THE INPUT below:

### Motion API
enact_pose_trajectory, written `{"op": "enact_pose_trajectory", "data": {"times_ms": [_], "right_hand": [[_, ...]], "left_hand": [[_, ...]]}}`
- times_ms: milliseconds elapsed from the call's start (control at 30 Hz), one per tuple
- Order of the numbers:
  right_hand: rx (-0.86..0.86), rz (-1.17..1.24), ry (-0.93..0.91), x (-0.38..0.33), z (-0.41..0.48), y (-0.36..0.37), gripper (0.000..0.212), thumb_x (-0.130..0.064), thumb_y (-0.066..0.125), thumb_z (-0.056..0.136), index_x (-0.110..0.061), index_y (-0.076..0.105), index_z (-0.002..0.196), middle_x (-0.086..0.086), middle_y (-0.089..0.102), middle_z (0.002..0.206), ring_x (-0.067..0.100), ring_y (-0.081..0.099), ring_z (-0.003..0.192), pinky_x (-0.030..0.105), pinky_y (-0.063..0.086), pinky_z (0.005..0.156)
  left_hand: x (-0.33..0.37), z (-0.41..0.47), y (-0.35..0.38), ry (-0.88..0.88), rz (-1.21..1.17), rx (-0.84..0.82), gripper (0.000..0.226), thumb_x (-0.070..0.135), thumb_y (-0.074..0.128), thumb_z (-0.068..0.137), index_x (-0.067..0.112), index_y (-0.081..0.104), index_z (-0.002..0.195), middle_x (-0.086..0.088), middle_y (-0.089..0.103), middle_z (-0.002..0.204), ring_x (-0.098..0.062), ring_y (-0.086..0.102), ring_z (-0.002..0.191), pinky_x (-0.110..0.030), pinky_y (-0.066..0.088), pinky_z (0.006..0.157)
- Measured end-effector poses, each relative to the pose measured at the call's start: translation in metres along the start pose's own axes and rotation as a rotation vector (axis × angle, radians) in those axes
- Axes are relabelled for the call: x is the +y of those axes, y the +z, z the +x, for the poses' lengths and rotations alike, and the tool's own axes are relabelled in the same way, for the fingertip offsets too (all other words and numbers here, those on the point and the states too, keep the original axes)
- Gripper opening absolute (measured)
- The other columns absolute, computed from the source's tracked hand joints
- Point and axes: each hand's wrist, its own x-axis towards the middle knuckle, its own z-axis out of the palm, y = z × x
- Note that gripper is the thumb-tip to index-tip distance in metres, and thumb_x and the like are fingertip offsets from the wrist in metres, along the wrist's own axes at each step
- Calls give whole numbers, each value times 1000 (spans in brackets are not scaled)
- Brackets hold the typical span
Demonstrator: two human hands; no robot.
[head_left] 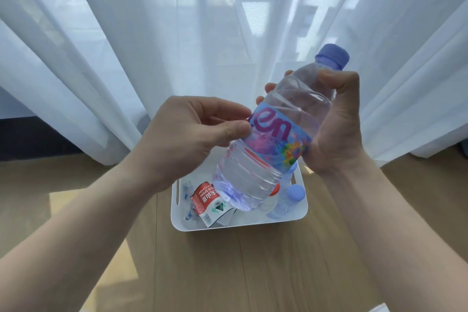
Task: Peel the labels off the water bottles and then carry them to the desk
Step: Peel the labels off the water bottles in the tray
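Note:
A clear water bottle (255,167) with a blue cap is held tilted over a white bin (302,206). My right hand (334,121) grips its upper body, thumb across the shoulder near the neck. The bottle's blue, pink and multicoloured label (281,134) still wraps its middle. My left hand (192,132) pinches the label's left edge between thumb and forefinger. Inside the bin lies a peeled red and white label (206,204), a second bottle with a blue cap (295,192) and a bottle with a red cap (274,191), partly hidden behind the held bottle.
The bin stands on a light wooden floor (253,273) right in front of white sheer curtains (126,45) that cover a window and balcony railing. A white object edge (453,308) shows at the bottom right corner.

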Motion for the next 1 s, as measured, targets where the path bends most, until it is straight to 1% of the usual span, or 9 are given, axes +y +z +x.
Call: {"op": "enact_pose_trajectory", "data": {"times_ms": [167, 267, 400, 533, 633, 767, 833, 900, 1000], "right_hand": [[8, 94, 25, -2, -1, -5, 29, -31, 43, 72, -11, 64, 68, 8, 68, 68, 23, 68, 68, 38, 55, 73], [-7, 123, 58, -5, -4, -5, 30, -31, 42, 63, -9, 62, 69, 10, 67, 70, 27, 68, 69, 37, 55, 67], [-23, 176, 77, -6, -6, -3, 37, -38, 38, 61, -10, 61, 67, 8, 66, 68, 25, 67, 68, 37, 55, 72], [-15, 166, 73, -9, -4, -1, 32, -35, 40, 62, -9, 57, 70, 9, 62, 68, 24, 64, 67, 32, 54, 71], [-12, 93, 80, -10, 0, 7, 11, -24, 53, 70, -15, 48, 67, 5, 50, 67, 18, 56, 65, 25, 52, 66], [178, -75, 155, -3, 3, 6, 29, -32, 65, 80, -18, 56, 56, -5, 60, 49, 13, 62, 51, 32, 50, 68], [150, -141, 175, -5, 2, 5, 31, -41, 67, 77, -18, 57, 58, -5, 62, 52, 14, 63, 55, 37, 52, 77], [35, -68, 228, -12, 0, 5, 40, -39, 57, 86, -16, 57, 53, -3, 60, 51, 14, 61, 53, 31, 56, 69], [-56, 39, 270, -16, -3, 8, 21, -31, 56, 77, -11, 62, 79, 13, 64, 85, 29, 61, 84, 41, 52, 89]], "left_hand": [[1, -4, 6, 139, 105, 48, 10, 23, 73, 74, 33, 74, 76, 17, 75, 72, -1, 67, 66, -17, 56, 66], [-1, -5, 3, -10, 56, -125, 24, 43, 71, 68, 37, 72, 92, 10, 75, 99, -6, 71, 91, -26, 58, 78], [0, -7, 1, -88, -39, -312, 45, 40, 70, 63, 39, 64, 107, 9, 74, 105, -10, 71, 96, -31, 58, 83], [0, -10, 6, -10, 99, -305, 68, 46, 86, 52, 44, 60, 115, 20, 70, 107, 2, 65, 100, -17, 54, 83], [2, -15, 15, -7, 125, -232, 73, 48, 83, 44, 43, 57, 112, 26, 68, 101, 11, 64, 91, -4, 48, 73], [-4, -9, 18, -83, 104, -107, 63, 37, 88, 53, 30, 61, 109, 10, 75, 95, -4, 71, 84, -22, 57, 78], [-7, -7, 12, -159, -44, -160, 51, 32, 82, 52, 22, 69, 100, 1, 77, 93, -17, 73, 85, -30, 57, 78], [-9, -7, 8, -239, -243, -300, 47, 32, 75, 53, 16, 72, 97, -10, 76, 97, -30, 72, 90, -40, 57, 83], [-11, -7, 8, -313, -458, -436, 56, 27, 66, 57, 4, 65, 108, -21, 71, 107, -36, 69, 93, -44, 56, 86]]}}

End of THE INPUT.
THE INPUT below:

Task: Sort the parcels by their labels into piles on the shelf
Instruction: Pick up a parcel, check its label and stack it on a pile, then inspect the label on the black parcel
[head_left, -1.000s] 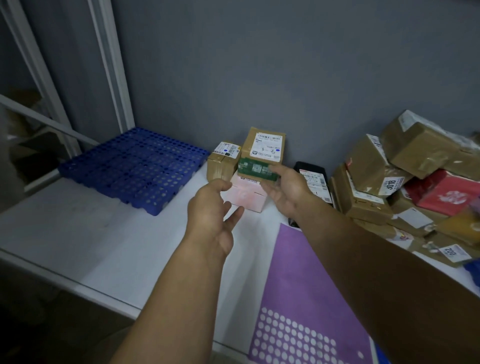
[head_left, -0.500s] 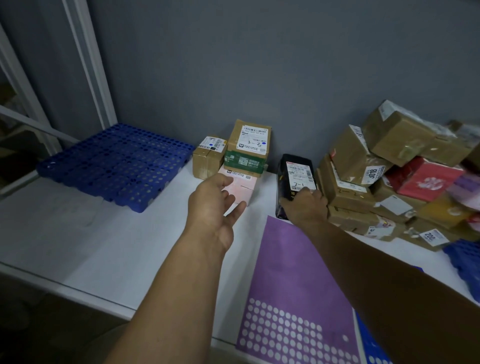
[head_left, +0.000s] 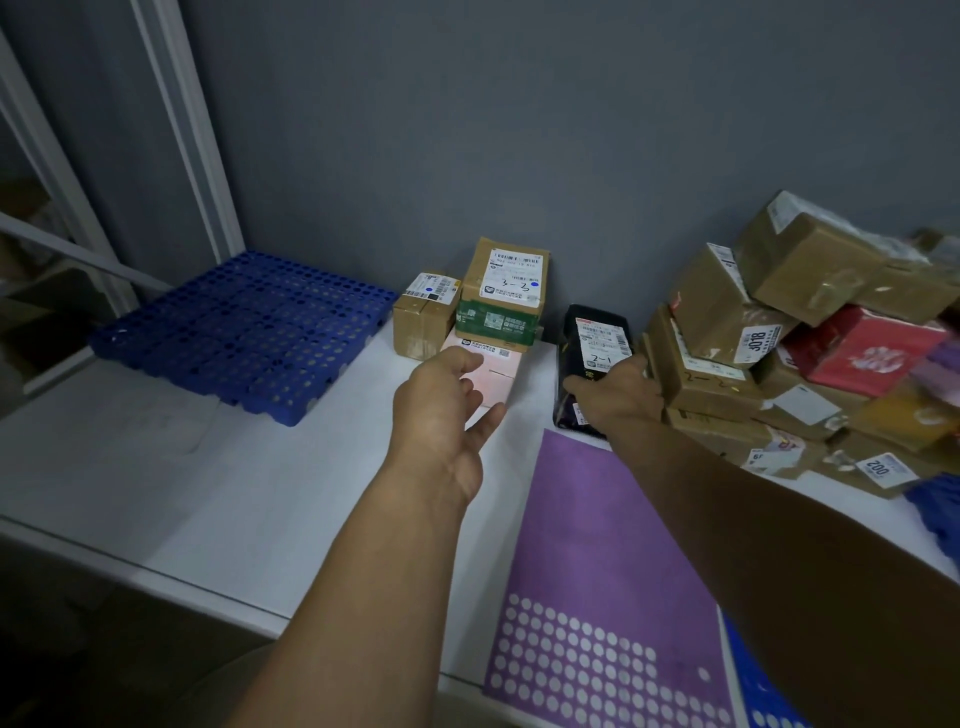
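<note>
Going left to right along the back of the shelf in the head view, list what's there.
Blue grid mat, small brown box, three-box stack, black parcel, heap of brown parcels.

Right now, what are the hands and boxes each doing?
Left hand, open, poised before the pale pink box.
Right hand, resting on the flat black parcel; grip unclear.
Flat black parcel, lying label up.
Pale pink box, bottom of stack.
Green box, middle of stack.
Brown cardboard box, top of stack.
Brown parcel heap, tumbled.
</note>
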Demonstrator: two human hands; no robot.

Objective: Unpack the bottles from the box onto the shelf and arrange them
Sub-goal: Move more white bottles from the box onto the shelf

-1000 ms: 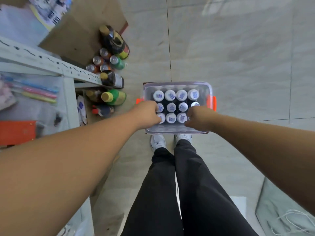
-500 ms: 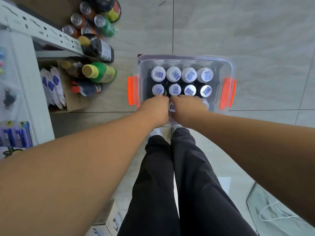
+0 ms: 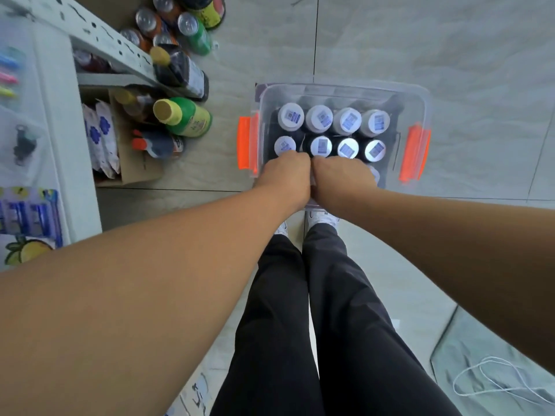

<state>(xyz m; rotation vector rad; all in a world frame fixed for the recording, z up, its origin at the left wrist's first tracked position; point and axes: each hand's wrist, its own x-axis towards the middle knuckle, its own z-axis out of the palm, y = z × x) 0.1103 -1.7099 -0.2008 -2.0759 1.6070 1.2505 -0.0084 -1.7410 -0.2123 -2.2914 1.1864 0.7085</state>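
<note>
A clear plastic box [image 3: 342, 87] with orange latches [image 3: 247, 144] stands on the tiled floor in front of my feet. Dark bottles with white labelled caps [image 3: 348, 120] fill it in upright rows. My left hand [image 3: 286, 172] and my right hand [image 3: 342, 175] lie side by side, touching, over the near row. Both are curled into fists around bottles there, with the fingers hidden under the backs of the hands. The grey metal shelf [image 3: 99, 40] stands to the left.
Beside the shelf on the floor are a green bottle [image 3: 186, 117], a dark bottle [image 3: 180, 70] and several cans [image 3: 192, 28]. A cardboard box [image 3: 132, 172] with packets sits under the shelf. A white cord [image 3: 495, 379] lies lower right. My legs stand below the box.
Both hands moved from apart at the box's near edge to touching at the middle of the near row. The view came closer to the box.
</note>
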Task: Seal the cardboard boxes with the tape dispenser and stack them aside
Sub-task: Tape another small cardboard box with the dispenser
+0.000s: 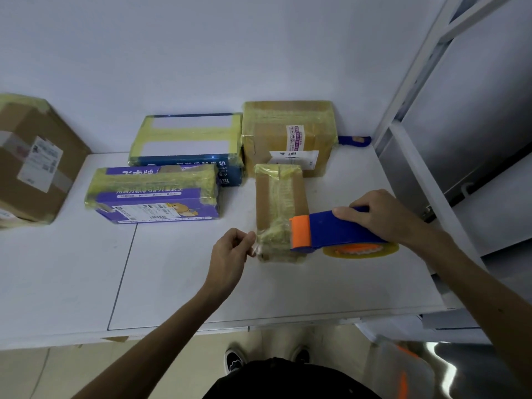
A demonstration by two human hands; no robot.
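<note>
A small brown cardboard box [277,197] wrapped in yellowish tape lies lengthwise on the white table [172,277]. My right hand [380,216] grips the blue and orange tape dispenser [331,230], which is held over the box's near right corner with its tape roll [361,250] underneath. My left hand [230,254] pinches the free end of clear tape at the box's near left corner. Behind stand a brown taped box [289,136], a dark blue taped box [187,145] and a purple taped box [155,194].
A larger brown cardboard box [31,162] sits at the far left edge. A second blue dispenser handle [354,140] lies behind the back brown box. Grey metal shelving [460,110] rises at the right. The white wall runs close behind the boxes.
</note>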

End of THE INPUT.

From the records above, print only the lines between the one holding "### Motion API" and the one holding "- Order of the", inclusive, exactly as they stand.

### Motion API
enact_pose_trajectory, written `{"op": "enact_pose_trajectory", "data": {"times_ms": [_], "right_hand": [[_, ...]], "left_hand": [[_, ...]]}}`
- times_ms: milliseconds elapsed from the call's start (control at 30 Hz), one per tuple
- Order of the numbers:

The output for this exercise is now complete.